What is needed - Copy out the listing that follows, exactly, without its pictures.

Provided material -
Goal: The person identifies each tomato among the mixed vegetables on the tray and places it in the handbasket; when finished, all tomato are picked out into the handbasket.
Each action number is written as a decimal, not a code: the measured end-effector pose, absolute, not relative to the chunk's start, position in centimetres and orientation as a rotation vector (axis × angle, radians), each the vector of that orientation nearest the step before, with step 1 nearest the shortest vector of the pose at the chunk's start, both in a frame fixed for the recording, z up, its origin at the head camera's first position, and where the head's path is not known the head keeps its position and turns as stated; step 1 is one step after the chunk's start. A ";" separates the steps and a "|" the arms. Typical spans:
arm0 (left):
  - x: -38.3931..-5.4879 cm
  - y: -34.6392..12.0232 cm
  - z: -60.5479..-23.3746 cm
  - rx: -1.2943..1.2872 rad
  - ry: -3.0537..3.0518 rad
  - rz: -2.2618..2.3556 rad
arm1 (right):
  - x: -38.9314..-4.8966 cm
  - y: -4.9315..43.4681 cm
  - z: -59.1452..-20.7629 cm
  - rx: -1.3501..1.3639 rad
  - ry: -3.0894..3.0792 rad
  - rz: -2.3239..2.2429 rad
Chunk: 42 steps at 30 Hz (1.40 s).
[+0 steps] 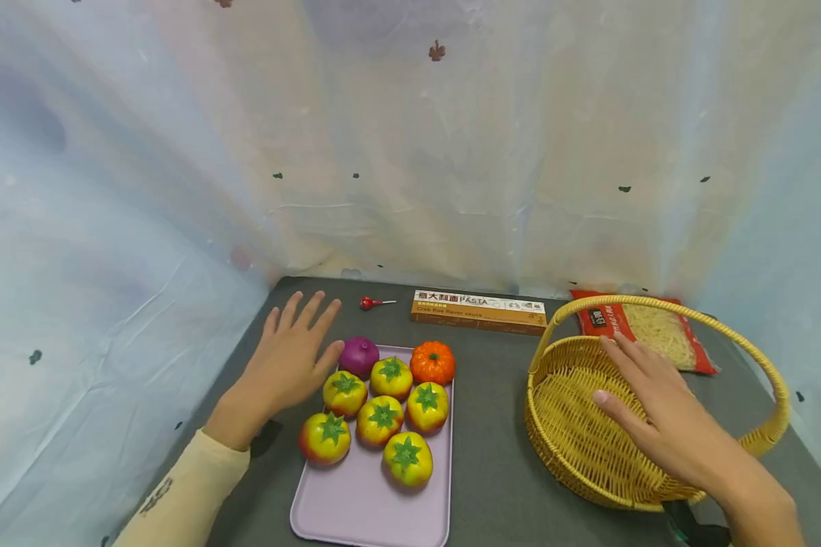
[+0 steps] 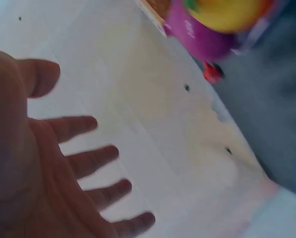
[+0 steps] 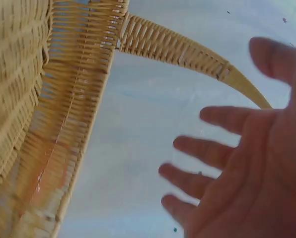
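In the head view my left hand (image 1: 282, 368) hovers with spread fingers left of a lilac tray (image 1: 362, 513). Closest to its thumb is a purple onion (image 1: 359, 357) at the tray's far left corner. An orange pumpkin (image 1: 432, 362) sits at the far right corner, and several yellow-red tomato-like fruits (image 1: 380, 420) with green star-shaped leaves lie between and below. My right hand (image 1: 664, 425), fingers straight, overlaps the yellow wicker basket (image 1: 575, 456) below its raised handle (image 1: 657, 302). Both palms hold nothing; the right wrist view shows the basket's rim (image 3: 96, 99) beside the fingers.
A pasta box (image 1: 479, 311) lies near the table's back edge, with a red lollipop (image 1: 376, 303) to its left. Behind the basket is a red bag (image 1: 664, 334) of pale strips. Pale curtains (image 1: 410, 152) enclose the grey table (image 1: 489, 441) at the back and sides.
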State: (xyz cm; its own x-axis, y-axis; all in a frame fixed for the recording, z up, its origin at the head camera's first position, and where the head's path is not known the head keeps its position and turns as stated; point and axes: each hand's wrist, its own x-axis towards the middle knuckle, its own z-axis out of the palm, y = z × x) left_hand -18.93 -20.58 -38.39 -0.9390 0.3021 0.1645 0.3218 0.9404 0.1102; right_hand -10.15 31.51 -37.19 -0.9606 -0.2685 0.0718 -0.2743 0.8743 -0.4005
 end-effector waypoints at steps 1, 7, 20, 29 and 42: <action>-18.6 -21.2 -38.4 -0.490 -2.944 -0.217 | -9.7 31.8 -37.1 0.437 -3.027 0.666; -16.9 -25.6 -39.0 -0.589 -2.904 -0.426 | -7.3 32.5 -37.0 0.424 -2.958 0.680; -17.4 -28.6 -44.1 -0.737 -2.897 -0.570 | -7.8 26.4 -39.4 0.764 -2.613 0.833; -20.0 -26.6 -47.2 -0.721 -3.058 -0.681 | -9.9 20.9 -42.0 0.870 -2.740 0.917; -21.6 -24.5 -46.8 -0.591 -3.300 -0.699 | -12.8 14.4 -45.4 0.783 -2.866 1.116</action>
State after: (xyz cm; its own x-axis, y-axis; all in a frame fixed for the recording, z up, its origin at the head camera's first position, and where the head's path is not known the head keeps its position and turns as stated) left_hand -21.63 -24.45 -46.77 -0.9018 0.3831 -0.2002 0.2690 0.8599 0.4337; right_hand -12.75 14.37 -45.45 -0.8779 -0.4565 0.1446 -0.4341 0.6310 -0.6430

Reply to the task -
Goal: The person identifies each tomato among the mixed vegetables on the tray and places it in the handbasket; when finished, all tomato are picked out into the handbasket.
Each action number is written as a decimal, not a code: the measured end-effector pose, absolute, not relative to the chunk's start, position in centimetres and orientation as a rotation vector (axis × angle, radians), each the vector of that orientation nearest the step before, with step 1 nearest the shortest vector of the pose at the chunk's start, both in a frame fixed for the recording, z up, its origin at the head camera's first position, and where the head's path is not known the head keeps its position and turns as stated; step 1 is one step after the chunk's start. A ";" separates the steps and a "|" the arms. Typical spans:
arm0 (left):
  - x: -38.3931..-5.4879 cm
  - y: -34.6392..12.0232 cm
  - z: -60.5479..-23.3746 cm
  - rx: -1.2943..1.2872 rad
  - ry: -3.0537..3.0518 rad
  - rz: -2.2618..2.3556 rad
arm1 (right):
  - x: -38.9314..-4.8966 cm
  - y: -4.9315..43.4681 cm
  - z: -59.1452..-20.7629 cm
  - rx: -1.3501..1.3639 rad
  - ry: -3.0894..3.0792 rad
  - rz: -2.3239..2.2429 rad
Chunk: 42 steps at 30 Hz (1.40 s).
[+0 steps] 
[+0 steps] 
[+0 steps] 
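In the head view my left hand (image 1: 282, 368) hovers with spread fingers left of a lilac tray (image 1: 362, 513). Closest to its thumb is a purple onion (image 1: 359, 357) at the tray's far left corner. An orange pumpkin (image 1: 432, 362) sits at the far right corner, and several yellow-red tomato-like fruits (image 1: 380, 420) with green star-shaped leaves lie between and below. My right hand (image 1: 664, 425), fingers straight, overlaps the yellow wicker basket (image 1: 575, 456) below its raised handle (image 1: 657, 302). Both palms hold nothing; the right wrist view shows the basket's rim (image 3: 96, 99) beside the fingers.
A pasta box (image 1: 479, 311) lies near the table's back edge, with a red lollipop (image 1: 376, 303) to its left. Behind the basket is a red bag (image 1: 664, 334) of pale strips. Pale curtains (image 1: 410, 152) enclose the grey table (image 1: 489, 441) at the back and sides.
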State: (xyz cm; its own x-axis, y-axis; all in a frame fixed for the recording, z up, its origin at the head camera's first position, and where the head's path is not known the head keeps its position and turns as stated; point and axes: each hand's wrist, its own x-axis towards the middle knuckle, its own z-axis out of the palm, y = z × x) left_hand -18.93 -20.58 -38.39 -0.9390 0.3021 0.1645 0.3218 0.9404 0.1102; right_hand -10.15 31.51 -37.19 -0.9606 -0.2685 0.0718 -0.2743 0.8743 -0.4005
 end-effector waypoints at steps 1, 7, 20, 29 and 42: <action>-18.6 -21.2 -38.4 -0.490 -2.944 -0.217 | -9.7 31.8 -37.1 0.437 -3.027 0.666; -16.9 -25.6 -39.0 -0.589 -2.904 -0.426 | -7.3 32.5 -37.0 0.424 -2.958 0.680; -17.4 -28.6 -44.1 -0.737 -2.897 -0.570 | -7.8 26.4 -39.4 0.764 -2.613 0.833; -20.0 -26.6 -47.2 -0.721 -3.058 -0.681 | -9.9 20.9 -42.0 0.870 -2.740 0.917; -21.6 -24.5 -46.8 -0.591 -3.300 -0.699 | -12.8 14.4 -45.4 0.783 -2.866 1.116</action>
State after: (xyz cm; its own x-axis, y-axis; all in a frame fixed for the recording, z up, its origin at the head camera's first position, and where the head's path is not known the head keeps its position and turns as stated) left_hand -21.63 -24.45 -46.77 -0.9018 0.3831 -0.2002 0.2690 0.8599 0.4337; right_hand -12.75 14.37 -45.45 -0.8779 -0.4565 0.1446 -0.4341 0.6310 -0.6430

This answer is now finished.